Stored items from a collection:

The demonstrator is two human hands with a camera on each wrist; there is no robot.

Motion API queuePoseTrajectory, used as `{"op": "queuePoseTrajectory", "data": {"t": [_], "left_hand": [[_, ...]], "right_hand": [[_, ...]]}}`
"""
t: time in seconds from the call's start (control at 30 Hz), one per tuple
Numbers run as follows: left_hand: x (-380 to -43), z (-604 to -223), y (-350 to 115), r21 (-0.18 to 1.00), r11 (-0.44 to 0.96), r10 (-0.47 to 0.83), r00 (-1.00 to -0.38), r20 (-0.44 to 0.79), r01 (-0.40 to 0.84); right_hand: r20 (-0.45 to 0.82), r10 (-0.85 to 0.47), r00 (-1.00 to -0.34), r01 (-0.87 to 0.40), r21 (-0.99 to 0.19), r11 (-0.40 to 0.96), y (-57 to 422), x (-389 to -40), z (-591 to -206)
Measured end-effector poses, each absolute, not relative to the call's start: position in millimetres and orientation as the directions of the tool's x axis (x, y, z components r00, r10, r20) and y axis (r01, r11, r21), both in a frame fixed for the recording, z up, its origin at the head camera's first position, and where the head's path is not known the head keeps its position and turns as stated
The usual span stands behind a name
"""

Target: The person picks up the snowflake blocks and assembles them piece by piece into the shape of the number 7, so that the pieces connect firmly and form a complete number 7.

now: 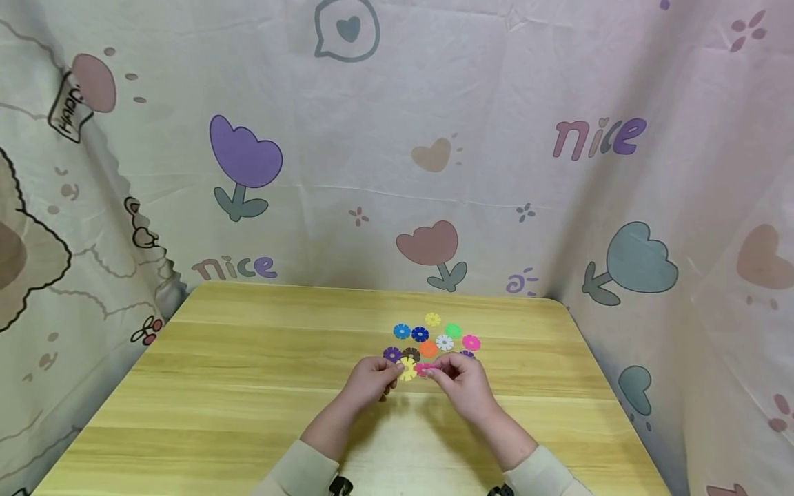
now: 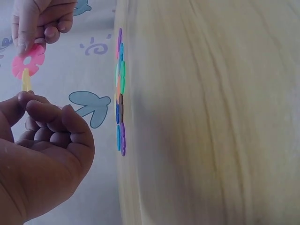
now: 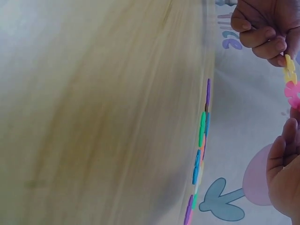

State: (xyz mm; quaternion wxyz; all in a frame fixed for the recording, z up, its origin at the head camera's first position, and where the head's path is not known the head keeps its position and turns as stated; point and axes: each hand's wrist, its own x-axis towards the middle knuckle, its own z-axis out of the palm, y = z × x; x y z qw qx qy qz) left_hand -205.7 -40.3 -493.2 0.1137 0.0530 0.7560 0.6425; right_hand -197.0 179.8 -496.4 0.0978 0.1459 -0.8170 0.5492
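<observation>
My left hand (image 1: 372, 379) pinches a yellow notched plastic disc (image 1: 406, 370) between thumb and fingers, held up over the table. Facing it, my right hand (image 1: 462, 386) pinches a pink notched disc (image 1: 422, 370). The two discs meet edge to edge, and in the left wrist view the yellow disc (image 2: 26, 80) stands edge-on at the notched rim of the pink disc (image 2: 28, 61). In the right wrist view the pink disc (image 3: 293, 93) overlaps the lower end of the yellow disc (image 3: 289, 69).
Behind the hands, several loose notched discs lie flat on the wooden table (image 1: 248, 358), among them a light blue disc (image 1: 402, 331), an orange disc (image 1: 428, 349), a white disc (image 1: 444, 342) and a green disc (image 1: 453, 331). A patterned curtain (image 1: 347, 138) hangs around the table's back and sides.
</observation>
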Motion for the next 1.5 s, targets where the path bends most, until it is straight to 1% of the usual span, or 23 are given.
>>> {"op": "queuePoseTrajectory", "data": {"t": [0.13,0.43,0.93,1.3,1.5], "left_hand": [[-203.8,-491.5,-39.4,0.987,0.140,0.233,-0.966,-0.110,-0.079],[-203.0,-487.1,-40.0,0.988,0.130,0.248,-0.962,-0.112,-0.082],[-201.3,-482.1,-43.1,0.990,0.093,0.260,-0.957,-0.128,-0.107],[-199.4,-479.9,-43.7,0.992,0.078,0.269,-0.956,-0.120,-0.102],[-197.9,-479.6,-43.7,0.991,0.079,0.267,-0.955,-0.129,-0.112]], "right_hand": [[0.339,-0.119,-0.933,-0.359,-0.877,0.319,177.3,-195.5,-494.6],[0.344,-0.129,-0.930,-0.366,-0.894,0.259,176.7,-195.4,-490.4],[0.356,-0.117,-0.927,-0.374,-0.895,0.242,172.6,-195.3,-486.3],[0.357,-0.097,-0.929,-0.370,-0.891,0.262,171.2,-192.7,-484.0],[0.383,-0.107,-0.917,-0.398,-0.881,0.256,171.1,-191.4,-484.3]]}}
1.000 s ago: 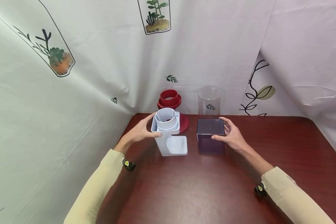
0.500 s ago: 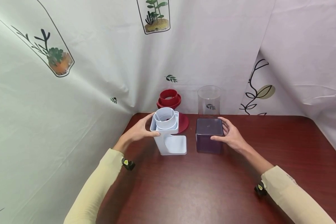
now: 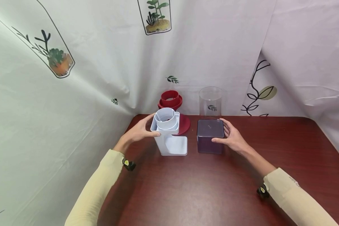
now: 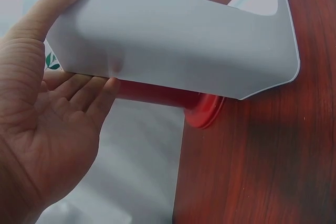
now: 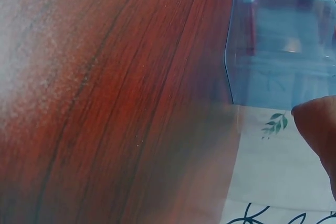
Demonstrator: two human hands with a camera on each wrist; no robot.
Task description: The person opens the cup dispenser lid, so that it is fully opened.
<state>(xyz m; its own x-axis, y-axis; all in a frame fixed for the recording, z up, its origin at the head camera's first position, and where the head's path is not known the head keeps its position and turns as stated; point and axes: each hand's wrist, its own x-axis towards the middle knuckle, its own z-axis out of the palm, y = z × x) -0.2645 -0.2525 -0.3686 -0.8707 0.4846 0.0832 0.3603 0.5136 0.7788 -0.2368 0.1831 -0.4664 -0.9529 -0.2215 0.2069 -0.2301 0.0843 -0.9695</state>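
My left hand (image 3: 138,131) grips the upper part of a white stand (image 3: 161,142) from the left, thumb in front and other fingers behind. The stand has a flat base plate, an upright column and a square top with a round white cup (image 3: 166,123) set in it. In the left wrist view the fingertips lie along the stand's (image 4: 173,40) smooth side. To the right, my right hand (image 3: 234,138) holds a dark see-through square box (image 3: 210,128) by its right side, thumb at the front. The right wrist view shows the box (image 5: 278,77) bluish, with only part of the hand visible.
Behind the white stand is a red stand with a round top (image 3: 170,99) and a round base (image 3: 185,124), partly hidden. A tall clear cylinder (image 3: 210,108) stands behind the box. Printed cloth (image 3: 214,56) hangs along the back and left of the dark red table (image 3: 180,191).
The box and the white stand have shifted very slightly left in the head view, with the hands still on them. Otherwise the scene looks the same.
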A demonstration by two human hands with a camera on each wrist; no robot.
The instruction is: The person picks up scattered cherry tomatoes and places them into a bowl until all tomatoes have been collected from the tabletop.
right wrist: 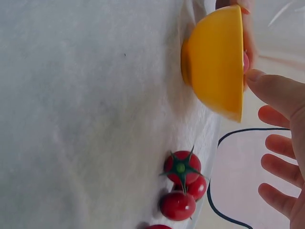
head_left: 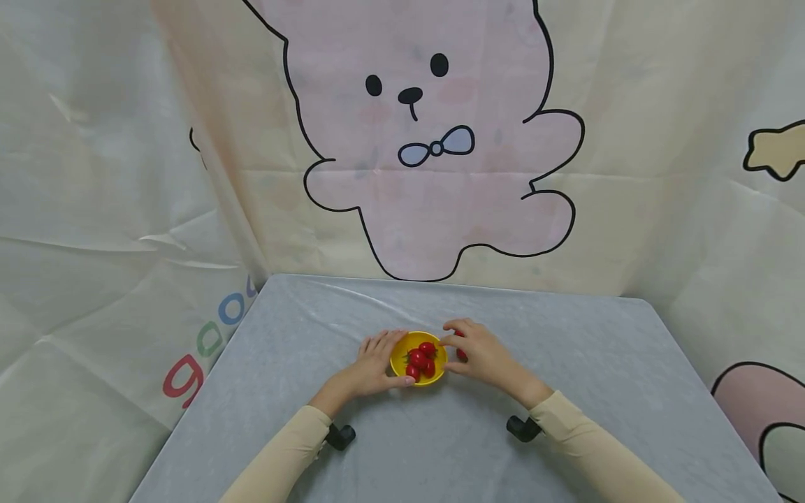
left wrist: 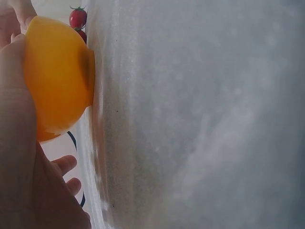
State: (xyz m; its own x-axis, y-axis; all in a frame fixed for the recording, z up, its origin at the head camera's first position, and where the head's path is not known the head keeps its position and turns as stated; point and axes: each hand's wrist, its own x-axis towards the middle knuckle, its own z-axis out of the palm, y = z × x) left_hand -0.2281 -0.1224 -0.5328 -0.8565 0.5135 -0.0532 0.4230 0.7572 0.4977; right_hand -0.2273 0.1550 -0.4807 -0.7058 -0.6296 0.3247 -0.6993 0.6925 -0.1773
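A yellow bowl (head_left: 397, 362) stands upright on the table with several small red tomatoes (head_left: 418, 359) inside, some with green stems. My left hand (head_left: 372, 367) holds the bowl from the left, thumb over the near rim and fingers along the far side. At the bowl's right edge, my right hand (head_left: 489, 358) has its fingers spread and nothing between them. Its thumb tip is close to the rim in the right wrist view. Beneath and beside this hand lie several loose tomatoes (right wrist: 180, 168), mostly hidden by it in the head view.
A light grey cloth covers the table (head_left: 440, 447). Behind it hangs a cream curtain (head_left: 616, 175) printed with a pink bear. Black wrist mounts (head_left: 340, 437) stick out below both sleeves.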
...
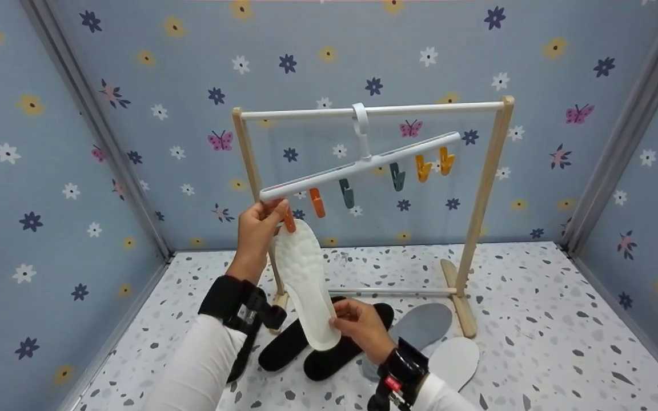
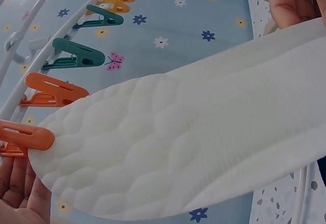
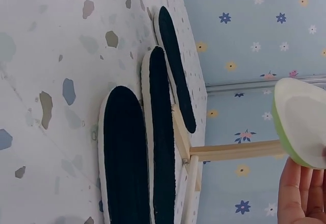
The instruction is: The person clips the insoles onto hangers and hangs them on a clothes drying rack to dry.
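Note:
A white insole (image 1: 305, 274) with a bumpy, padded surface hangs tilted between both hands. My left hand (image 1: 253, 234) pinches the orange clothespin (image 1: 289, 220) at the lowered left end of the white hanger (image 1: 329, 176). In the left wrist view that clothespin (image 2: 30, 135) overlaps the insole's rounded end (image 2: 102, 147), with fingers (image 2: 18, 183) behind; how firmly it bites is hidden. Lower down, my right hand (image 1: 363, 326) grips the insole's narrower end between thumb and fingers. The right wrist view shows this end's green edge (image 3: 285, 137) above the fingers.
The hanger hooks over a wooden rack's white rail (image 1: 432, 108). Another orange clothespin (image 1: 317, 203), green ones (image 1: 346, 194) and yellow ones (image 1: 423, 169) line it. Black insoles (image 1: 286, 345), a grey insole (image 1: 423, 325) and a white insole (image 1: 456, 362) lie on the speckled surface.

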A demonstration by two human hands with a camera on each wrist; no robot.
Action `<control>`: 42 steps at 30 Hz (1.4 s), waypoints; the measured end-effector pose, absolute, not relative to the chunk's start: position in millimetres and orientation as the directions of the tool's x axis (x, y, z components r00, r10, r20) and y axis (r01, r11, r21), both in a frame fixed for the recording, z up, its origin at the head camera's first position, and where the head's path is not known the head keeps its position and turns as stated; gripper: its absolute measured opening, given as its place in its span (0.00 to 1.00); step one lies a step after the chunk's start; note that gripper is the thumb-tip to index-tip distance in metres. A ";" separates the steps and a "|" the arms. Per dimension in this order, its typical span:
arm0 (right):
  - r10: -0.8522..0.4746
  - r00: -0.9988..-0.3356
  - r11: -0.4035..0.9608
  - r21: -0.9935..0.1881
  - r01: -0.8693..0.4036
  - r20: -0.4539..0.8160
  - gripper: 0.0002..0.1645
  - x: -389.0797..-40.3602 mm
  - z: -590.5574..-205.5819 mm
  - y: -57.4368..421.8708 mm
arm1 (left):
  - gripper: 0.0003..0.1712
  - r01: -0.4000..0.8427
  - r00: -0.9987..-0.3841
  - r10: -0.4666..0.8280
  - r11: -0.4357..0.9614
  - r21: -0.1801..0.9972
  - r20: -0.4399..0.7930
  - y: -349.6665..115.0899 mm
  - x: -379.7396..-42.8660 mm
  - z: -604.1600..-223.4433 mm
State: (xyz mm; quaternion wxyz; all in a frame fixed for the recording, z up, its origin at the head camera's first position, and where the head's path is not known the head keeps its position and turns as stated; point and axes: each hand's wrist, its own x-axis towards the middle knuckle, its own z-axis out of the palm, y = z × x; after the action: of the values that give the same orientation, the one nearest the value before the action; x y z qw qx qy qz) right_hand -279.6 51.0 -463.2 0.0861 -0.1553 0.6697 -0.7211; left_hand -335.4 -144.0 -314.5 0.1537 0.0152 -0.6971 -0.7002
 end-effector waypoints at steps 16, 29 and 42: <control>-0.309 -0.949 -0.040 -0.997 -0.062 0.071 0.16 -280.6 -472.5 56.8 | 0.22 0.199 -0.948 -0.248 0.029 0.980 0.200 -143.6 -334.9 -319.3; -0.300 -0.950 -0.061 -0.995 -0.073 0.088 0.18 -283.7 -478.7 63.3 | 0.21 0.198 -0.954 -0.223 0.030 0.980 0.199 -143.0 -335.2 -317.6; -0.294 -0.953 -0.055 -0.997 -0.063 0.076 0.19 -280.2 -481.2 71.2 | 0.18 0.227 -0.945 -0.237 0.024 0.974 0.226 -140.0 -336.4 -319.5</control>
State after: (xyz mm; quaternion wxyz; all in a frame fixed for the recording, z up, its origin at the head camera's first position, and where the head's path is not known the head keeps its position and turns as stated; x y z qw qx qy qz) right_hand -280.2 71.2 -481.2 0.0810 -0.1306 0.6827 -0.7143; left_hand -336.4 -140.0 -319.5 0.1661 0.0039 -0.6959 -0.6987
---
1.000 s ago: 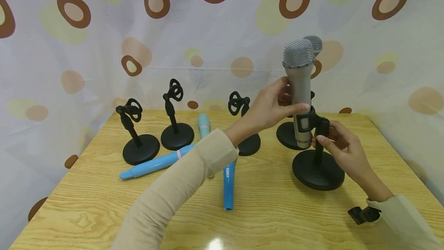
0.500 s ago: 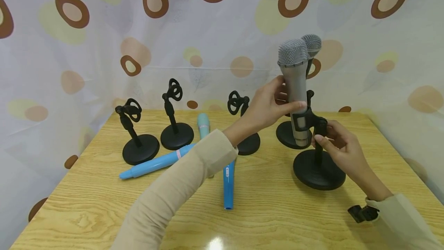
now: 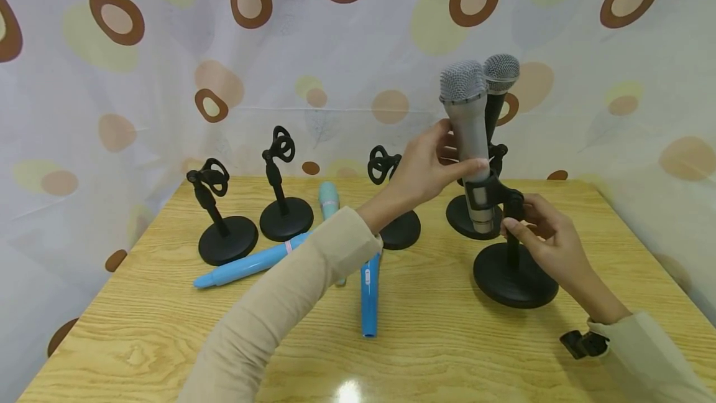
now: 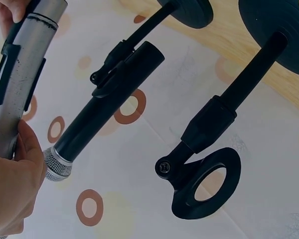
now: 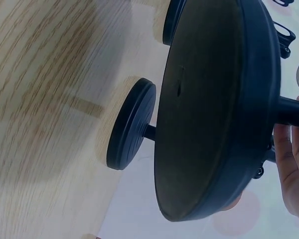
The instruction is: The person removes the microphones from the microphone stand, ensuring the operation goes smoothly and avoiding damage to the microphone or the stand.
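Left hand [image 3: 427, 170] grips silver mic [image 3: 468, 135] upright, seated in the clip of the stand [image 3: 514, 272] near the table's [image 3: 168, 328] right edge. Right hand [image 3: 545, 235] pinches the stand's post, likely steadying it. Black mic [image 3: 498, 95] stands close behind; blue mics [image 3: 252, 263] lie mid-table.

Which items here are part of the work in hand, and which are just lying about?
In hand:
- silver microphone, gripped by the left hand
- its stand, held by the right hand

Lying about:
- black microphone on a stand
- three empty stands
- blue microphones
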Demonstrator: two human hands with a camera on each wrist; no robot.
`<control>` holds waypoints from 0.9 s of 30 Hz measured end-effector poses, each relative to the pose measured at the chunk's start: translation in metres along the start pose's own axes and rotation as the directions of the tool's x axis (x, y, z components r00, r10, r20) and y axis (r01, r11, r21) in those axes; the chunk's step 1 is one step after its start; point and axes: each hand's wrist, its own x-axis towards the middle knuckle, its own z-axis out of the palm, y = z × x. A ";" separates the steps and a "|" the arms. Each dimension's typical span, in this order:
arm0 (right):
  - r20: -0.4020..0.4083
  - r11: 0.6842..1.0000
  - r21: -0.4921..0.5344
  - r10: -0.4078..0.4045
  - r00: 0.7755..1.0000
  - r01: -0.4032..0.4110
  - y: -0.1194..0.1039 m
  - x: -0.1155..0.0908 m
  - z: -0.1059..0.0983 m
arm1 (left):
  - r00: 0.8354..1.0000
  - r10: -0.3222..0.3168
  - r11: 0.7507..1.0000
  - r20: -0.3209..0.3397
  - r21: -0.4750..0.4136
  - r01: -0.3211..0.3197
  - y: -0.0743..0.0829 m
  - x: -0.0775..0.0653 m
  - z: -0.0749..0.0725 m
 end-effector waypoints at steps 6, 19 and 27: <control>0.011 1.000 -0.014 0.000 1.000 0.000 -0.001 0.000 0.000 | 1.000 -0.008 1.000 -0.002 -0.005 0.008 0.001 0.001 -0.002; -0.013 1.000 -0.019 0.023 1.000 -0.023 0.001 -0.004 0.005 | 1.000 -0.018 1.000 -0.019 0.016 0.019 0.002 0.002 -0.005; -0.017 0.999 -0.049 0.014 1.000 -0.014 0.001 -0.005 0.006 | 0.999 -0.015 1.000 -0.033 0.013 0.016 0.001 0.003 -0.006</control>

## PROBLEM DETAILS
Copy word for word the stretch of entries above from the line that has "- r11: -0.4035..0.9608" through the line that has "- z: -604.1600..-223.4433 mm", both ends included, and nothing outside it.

## SOLUTION TO THIS TASK
  - r11: -0.4035..0.9608
  - r21: -0.9935..0.1881
  - r01: -0.8693..0.4036
  - r20: -0.4539..0.8160
  - gripper: 0.0002..0.1645
  - x: -389.0797..-40.3602 mm
  - z: -590.5574..-205.5819 mm
  - y: -57.4368..421.8708 mm
arm1 (left):
  - gripper: 0.0003..0.1712
  - r01: -0.4000..0.8427
  - r00: -0.9987..-0.3841
  - r10: -0.4666..0.8280
  - r11: -0.4357..0.9614
  - r21: -0.1801..0.9972
  - r20: -0.4399..0.7930
  - y: -349.6665..115.0899 mm
  - x: -379.7396..-42.8660 mm
  - z: -604.1600..-223.4433 mm

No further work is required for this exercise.